During my interview for the internship we spoke about my experience of developing evaluation frameworks for arts projects, so when I started I suggested creating one for Peltz Gallery. The idea was welcomed by the team, and I went through a series of questions with them to shape the aims of evaluation. Based on that I developed a framework and tools for collecting data throughout the year, and now I am in the process of analysing it, and writing up the report. Throughout the year evaluation process received support from all the team as it was the first pilot year, and everyone is looking forward to seeing the results. I was pleased to see that my initiative was taken on board at all levels – by peer interns and the gallery team.

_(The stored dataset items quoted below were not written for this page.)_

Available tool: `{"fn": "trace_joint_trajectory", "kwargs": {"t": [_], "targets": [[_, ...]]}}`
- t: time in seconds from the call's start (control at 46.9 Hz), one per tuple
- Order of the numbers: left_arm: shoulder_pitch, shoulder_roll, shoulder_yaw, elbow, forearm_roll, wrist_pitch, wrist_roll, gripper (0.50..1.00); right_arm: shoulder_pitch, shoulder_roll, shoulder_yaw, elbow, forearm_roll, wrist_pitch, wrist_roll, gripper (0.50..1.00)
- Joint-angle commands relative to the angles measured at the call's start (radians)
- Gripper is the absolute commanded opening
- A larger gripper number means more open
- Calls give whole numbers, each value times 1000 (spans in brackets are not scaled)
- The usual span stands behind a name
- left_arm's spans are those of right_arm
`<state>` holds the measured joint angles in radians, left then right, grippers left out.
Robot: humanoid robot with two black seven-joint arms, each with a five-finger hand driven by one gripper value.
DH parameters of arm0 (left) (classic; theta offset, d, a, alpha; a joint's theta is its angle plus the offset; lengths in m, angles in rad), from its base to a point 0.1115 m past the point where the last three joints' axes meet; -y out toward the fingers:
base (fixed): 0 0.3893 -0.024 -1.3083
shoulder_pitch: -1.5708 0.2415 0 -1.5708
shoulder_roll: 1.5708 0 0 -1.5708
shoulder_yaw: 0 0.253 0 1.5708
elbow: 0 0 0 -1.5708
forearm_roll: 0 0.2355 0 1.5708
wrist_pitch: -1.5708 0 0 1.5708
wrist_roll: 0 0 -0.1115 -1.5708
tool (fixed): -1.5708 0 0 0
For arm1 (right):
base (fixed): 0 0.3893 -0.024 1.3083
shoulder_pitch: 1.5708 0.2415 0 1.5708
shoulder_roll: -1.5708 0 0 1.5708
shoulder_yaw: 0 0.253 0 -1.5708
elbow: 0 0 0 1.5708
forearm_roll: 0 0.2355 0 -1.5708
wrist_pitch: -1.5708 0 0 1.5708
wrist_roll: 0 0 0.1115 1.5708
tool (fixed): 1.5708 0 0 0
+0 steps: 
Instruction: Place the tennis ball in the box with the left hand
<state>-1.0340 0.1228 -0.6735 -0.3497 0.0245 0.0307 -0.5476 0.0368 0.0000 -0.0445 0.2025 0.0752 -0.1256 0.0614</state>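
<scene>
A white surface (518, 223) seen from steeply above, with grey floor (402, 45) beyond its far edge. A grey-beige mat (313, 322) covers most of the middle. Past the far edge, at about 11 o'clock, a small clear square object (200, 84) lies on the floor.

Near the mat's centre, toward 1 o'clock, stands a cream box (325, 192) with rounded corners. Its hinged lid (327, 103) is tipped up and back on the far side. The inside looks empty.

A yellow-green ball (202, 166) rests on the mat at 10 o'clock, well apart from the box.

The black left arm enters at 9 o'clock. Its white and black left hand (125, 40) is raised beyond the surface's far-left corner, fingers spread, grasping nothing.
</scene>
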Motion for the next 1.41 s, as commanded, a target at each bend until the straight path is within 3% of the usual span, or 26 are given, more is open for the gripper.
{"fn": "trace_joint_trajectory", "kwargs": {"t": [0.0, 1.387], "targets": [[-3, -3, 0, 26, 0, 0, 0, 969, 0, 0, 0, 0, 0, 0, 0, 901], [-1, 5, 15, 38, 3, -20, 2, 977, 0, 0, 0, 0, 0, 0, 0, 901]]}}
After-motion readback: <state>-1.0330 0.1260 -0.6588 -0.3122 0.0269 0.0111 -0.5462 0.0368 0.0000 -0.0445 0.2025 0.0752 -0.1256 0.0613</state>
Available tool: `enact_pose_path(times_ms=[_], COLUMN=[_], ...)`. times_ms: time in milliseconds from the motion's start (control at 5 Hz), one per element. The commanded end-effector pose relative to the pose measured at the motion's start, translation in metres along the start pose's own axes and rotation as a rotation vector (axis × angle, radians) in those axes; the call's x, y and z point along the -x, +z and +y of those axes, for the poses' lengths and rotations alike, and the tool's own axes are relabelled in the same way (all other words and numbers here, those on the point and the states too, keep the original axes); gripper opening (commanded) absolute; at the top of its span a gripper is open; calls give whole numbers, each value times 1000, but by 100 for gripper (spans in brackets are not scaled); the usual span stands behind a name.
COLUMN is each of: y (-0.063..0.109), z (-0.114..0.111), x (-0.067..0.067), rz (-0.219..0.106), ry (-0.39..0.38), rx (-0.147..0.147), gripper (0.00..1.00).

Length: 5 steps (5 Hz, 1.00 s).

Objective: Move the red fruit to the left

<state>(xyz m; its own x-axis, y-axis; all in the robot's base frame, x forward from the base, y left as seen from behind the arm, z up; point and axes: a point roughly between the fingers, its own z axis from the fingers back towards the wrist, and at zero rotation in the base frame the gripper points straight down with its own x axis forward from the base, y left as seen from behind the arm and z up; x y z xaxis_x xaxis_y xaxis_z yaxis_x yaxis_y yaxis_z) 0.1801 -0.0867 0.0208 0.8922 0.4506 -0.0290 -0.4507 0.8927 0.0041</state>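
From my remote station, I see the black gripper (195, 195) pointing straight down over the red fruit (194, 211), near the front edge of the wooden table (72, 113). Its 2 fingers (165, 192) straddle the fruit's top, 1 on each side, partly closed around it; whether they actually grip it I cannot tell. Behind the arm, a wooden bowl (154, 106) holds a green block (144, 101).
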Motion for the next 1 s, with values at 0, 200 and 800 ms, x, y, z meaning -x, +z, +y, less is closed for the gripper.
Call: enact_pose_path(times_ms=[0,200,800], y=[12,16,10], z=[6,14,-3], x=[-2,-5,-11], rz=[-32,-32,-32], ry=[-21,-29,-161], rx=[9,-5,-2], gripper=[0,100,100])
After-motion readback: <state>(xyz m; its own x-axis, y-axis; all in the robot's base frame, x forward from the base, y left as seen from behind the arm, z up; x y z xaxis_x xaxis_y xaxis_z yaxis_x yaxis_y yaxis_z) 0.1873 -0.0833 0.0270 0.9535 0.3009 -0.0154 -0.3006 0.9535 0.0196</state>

Overall, I feel that this internship is a unique way to gain hands-on experience of running a gallery in an academic setting – from shaping a yearly plan of exhibitions to learning all the technicalities of lighting and sound in the space, as well as organising and running public events. I learn best by doing, so this was just right for me, and will be beneficial for my future work in academia as it gave me a lot of ideas on how my research can be presented to public in an engaging way. Being part of an interdisciplinary team and working alongside my peers, who are coming from different research backgrounds enriched our dialogues and boosted ideas – it is amazing, how you can approach a similar subject from a range of angles and disciplines. So if you are considering taking on an internship, go ahead, you will learn so much, meet new people, and will most likely see your own research in a new light.

I would like to thank everyone, who I worked with, for their professionalism, guidance, knowledge and ideas sharing, support and encouragement.

Elena Shampanova, Research Student.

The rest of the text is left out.